Titel: Mittel gegen Queksilber-Vergiftung bei den Vergoldern, Schwertfegern etc.
Autor: Anonymus
Fundstelle: 1823, Band 12, Nr. LXXXVI./Miszelle 11 (S. 465–466)
URL: http://dingler.culture.hu-berlin.de/article/pj012/mi012086_11

Mittel gegen Queksilber-Vergiftung bei den Vergoldern, Schwertfegern etc.

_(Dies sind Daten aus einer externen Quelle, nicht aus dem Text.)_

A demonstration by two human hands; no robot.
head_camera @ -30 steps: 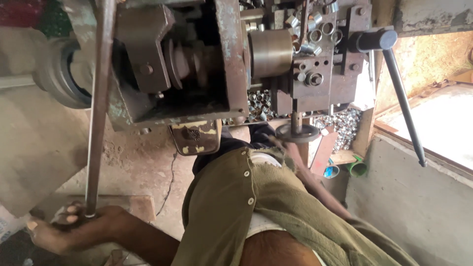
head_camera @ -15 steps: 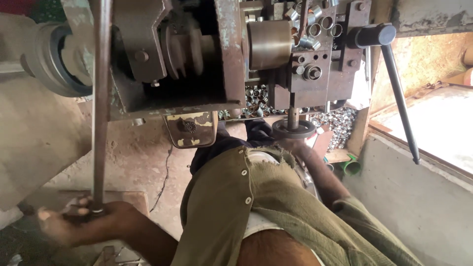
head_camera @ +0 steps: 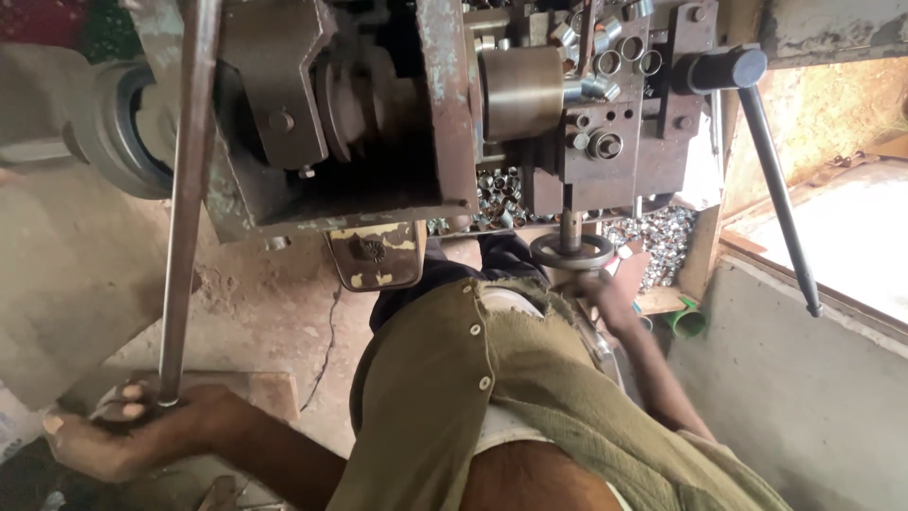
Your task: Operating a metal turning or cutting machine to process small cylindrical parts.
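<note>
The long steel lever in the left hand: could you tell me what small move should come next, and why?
Probably a short pull on the lever, since the left hand grips its lower end, while the right hand sits at the handwheel under the machine.

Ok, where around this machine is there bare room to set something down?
The bare concrete ledge lower right, under the slanted black lever, looks free. So does the dusty floor between the long steel rod and the olive shirt. It is crowded beneath the machine, where small metal rings are heaped.
</note>
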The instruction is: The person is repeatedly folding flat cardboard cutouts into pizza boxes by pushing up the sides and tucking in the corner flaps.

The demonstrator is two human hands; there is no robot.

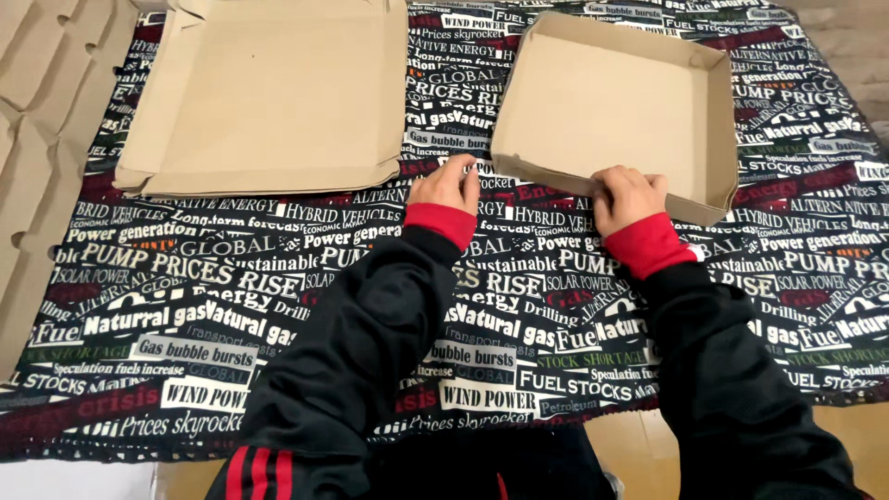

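Observation:
A shallow brown cardboard tray point(607, 102) with folded-up walls lies on the right half of a dark cloth printed with white lettering point(231, 268). My left hand point(447, 183) rests at the tray's near left corner, fingers curled against the near wall. My right hand point(628, 194) presses on the same near wall, further right, fingers bent over its edge. Both arms wear black sleeves with red cuffs. A second, larger flat cardboard tray point(269, 93) lies to the left, untouched.
Stacked flat cardboard blanks point(37, 139) lie along the left edge of the cloth. A bare tan surface point(639, 444) shows beyond the cloth's near edge, between my arms.

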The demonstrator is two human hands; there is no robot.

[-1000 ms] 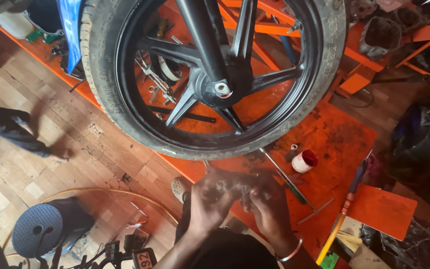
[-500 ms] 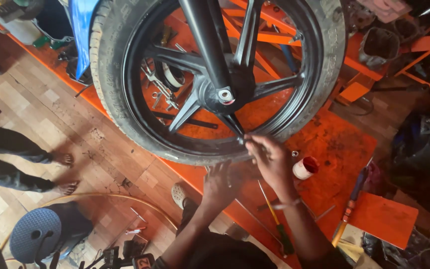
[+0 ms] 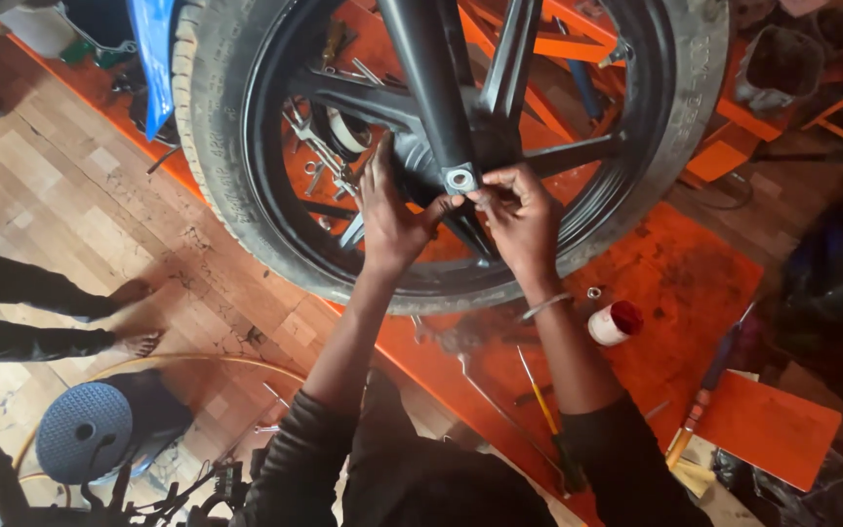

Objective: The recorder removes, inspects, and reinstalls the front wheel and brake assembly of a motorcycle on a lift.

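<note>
Above an orange lift platform (image 3: 695,283), the wheel's axle end (image 3: 460,180) is flanked: left hand (image 3: 394,220) spread, right hand (image 3: 519,210) pinching just beside it.

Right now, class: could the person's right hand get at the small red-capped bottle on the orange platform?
Probably yes. The right hand is at the wheel hub, and the red-capped bottle lies just below its wrist, with nothing in between.

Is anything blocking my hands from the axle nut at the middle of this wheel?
Nothing visible does. The left hand and right hand are both already at the axle nut on the fork leg, fingertips right beside it, in front of the wheel spokes.
</note>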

Hr. d'Arcet hat schon vor 5 Jahren, im 18. Jahrgange des Bulletin de la Société d'Encouragement, p. 198, eine Vorrichtung zur Sicherung der Gesundheit und des Lebens derjenigen, welche mit Queksilber, (wie man sagt im Feuer) vergolden müssen, bekannt gemacht. Der Meister Schlendrian, der treue Gefährte des Todes in der Medicin, wie in so vielen anderen Gewerben, ließ, mit Ausnahme von Paris, wo die Polizei, wenigstens dieser Hinsicht, vor Mord bewahrt, das Publicum taub für die menschenfreundliche |466| Gorge d'Arcet's. Als vor 2 Jahren ein Wagen für den König von Sardinien schnell vergoldet werden mußte, starben 3 Arbeiter in kurzer Zeit darauf an den Folgen der Queksilber-Vergiftung. Hr. Bonafoux, Kaufmann zu Turin, ließ für den königl. Vergolder zu Turin, Gail, den Schüzungs-Apparat gegen die Queksilberdämpfe, welchen Hr. d'Arcet beschrieb, aus Paris nach Turin kommen, und seit Hr. Gail sich desselben bedient, hat keiner seiner Arbeiter den mindesten Nachtheil vom Queksilber mehr erlitten. (Aus dem Bulletin de la Société d'Encouragement. August. 1823. S. 227.)